BRIEF:
Please repeat the whole listing exactly, but leave out any picture it holds.

TASK MATERIAL:
== Segment start ==

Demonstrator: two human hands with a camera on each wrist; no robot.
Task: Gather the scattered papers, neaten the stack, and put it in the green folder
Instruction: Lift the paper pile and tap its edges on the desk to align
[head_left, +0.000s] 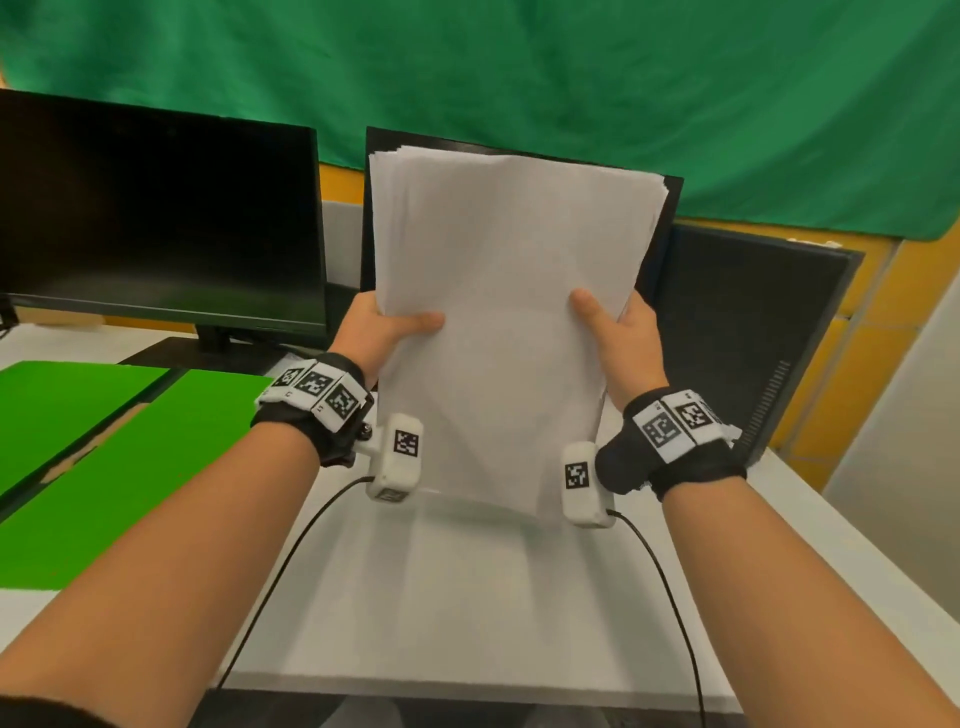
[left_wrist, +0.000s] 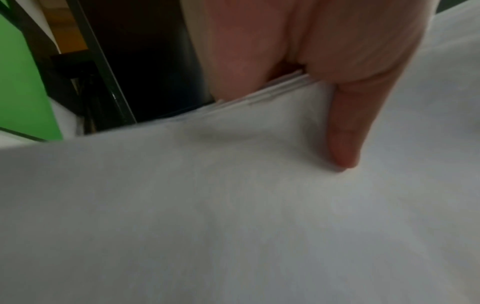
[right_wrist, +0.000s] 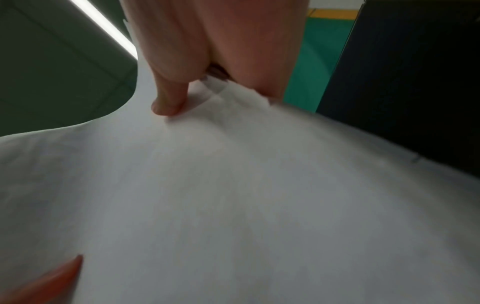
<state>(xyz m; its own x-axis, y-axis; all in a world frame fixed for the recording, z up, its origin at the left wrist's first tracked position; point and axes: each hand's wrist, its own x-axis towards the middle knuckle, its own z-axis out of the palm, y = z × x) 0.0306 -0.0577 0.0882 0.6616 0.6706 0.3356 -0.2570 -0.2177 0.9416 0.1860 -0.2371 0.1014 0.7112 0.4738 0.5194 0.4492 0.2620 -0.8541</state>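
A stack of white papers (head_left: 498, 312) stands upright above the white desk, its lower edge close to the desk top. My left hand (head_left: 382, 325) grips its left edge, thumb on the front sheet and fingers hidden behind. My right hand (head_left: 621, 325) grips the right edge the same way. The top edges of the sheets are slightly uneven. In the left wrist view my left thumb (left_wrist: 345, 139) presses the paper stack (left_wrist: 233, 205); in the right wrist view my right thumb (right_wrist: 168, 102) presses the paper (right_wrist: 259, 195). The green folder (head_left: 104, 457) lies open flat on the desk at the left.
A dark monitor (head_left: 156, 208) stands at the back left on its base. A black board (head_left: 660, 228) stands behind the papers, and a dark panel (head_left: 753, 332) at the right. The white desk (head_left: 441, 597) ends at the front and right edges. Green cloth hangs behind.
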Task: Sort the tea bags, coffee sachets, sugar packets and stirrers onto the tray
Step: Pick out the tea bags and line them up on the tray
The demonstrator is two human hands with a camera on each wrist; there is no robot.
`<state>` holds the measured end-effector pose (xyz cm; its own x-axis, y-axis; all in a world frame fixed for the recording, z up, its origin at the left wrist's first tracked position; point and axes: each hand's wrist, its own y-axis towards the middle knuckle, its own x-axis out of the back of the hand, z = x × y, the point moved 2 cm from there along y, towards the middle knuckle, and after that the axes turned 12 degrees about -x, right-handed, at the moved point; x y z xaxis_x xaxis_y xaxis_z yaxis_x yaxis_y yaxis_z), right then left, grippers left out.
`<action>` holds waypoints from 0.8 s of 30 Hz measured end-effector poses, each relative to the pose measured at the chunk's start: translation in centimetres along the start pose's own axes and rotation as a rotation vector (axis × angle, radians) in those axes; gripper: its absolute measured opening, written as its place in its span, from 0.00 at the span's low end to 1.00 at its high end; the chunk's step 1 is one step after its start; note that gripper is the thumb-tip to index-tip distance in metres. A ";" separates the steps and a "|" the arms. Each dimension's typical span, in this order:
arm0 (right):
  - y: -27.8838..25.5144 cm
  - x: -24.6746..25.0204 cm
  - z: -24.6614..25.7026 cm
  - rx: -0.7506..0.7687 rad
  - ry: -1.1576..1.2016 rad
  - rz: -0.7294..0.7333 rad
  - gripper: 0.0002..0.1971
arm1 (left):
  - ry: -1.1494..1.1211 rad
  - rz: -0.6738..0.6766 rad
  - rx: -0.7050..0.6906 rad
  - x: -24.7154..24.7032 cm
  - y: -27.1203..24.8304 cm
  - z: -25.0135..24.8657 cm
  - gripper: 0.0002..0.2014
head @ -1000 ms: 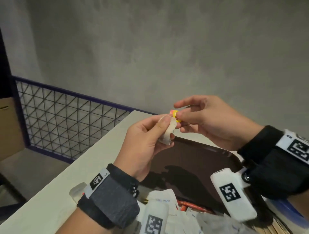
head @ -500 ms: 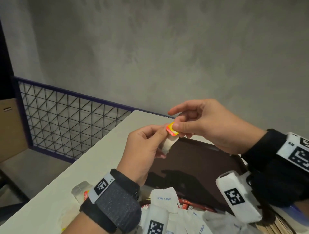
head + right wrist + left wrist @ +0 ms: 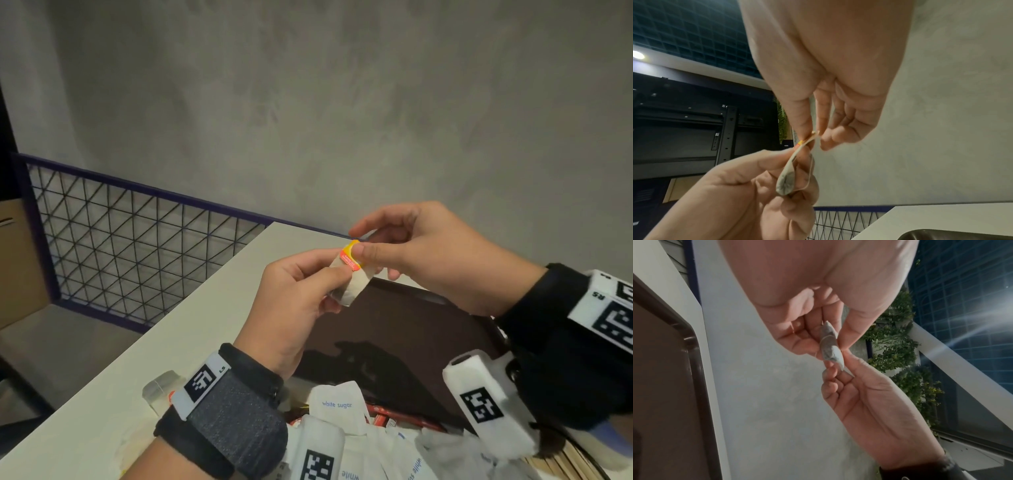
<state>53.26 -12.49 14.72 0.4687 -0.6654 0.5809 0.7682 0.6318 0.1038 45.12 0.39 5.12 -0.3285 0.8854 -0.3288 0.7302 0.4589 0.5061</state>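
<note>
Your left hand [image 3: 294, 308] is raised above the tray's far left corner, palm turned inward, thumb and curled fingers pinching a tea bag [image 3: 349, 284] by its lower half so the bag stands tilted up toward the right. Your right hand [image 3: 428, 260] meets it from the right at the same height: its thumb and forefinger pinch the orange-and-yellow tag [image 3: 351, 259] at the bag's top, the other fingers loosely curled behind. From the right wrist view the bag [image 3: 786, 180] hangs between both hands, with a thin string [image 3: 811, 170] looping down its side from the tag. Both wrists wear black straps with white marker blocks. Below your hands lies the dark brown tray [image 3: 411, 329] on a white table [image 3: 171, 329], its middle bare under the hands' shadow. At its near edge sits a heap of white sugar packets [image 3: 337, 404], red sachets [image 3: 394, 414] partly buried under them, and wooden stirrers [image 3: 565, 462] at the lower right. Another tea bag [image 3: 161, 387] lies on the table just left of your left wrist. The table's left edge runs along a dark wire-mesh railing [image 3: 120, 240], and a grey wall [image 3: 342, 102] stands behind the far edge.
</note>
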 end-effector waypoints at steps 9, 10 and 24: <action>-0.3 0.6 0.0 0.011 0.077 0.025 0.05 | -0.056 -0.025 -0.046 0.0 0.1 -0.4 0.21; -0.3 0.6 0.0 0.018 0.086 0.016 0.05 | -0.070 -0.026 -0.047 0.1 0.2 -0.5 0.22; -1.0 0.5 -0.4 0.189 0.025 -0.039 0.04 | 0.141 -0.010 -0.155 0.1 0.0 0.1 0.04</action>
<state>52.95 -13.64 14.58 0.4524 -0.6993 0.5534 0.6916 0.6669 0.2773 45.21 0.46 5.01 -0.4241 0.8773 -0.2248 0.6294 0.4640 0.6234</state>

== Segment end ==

EXPECTED ANSWER:
Demonstrator: two human hands with a camera on each wrist; no robot.
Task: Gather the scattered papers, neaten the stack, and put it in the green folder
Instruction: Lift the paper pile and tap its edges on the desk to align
[head_left, +0.000s] 
[left_wrist, +0.000s] 
[right_wrist, +0.000s] 
<state>(xyz m; its own x-axis, y-axis; all in a world frame fixed for the recording, z up, its origin at the left wrist's first tracked position; point and axes: each hand's wrist, its own x-axis towards the middle knuckle, its own z-axis out of the palm, y = z × x) 0.0306 -0.0577 0.0882 0.6616 0.6706 0.3356 -0.2570 -0.2177 0.9416 0.1860 -0.2371 0.1014 0.7112 0.4738 0.5194 0.4492 0.2620 -0.8541</state>
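A stack of white papers (head_left: 498, 312) stands upright above the white desk, its lower edge close to the desk top. My left hand (head_left: 382, 325) grips its left edge, thumb on the front sheet and fingers hidden behind. My right hand (head_left: 621, 325) grips the right edge the same way. The top edges of the sheets are slightly uneven. In the left wrist view my left thumb (left_wrist: 345, 139) presses the paper stack (left_wrist: 233, 205); in the right wrist view my right thumb (right_wrist: 168, 102) presses the paper (right_wrist: 259, 195). The green folder (head_left: 104, 457) lies open flat on the desk at the left.
A dark monitor (head_left: 156, 208) stands at the back left on its base. A black board (head_left: 660, 228) stands behind the papers, and a dark panel (head_left: 753, 332) at the right. The white desk (head_left: 441, 597) ends at the front and right edges. Green cloth hangs behind.
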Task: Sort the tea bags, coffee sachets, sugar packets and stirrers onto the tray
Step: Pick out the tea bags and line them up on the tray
The demonstrator is two human hands with a camera on each wrist; there is no robot.
`<state>` holds the measured end-effector pose (xyz cm; its own x-axis, y-axis; all in a world frame fixed for the recording, z up, its origin at the left wrist's first tracked position; point and axes: each hand's wrist, its own y-axis towards the middle knuckle, its own x-axis out of the back of the hand, z = x × y, the point moved 2 cm from there along y, towards the middle knuckle, and after that the axes turned 12 degrees about -x, right-handed, at the moved point; x y z xaxis_x xaxis_y xaxis_z yaxis_x yaxis_y yaxis_z), right then left, grippers left out.
`<action>` holds waypoints from 0.8 s of 30 Hz measured end-effector poses, each relative to the pose measured at the chunk's start: translation in centimetres along the start pose's own axes and rotation as a rotation vector (axis × angle, radians) in those axes; gripper: its absolute measured opening, written as its place in its span, from 0.00 at the span's low end to 1.00 at its high end; the chunk's step 1 is one step after its start; note that gripper is the thumb-tip to index-tip distance in metres. A ";" separates the steps and a "|" the arms. Each dimension's typical span, in this order:
arm0 (right):
  - y: -27.8838..25.5144 cm
  - x: -24.6746..25.0204 cm
  - z: -24.6614..25.7026 cm
  - rx: -0.7506..0.7687 rad
  - ry: -1.1576..1.2016 rad
  - rz: -0.7294..0.7333 rad
  - gripper: 0.0002..0.1971
arm1 (left):
  - ry: -1.1494..1.1211 rad
  - rz: -0.6738..0.6766 rad
  - rx: -0.7050..0.6906 rad
  - x: -24.7154..24.7032 cm
  - y: -27.1203..24.8304 cm
  - z: -25.0135..24.8657 cm
  - gripper: 0.0002..0.2014
head @ -1000 ms: 
head @ -500 ms: 
head + right wrist + left wrist @ +0 ms: 
<state>53.26 -12.49 14.72 0.4687 -0.6654 0.5809 0.7682 0.6318 0.1038 45.12 0.39 5.12 -0.3285 0.8854 -0.3288 0.7302 0.4589 0.5061</state>
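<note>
Your left hand [image 3: 294, 308] is raised above the tray's far left corner, palm turned inward, thumb and curled fingers pinching a tea bag [image 3: 349, 284] by its lower half so the bag stands tilted up toward the right. Your right hand [image 3: 428, 260] meets it from the right at the same height: its thumb and forefinger pinch the orange-and-yellow tag [image 3: 351, 259] at the bag's top, the other fingers loosely curled behind. From the right wrist view the bag [image 3: 786, 180] hangs between both hands, with a thin string [image 3: 811, 170] looping down its side from the tag. Both wrists wear black straps with white marker blocks. Below your hands lies the dark brown tray [image 3: 411, 329] on a white table [image 3: 171, 329], its middle bare under the hands' shadow. At its near edge sits a heap of white sugar packets [image 3: 337, 404], red sachets [image 3: 394, 414] partly buried under them, and wooden stirrers [image 3: 565, 462] at the lower right. Another tea bag [image 3: 161, 387] lies on the table just left of your left wrist. The table's left edge runs along a dark wire-mesh railing [image 3: 120, 240], and a grey wall [image 3: 342, 102] stands behind the far edge.
</note>
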 end-effector waypoints at steps 9, 10 and 24: <action>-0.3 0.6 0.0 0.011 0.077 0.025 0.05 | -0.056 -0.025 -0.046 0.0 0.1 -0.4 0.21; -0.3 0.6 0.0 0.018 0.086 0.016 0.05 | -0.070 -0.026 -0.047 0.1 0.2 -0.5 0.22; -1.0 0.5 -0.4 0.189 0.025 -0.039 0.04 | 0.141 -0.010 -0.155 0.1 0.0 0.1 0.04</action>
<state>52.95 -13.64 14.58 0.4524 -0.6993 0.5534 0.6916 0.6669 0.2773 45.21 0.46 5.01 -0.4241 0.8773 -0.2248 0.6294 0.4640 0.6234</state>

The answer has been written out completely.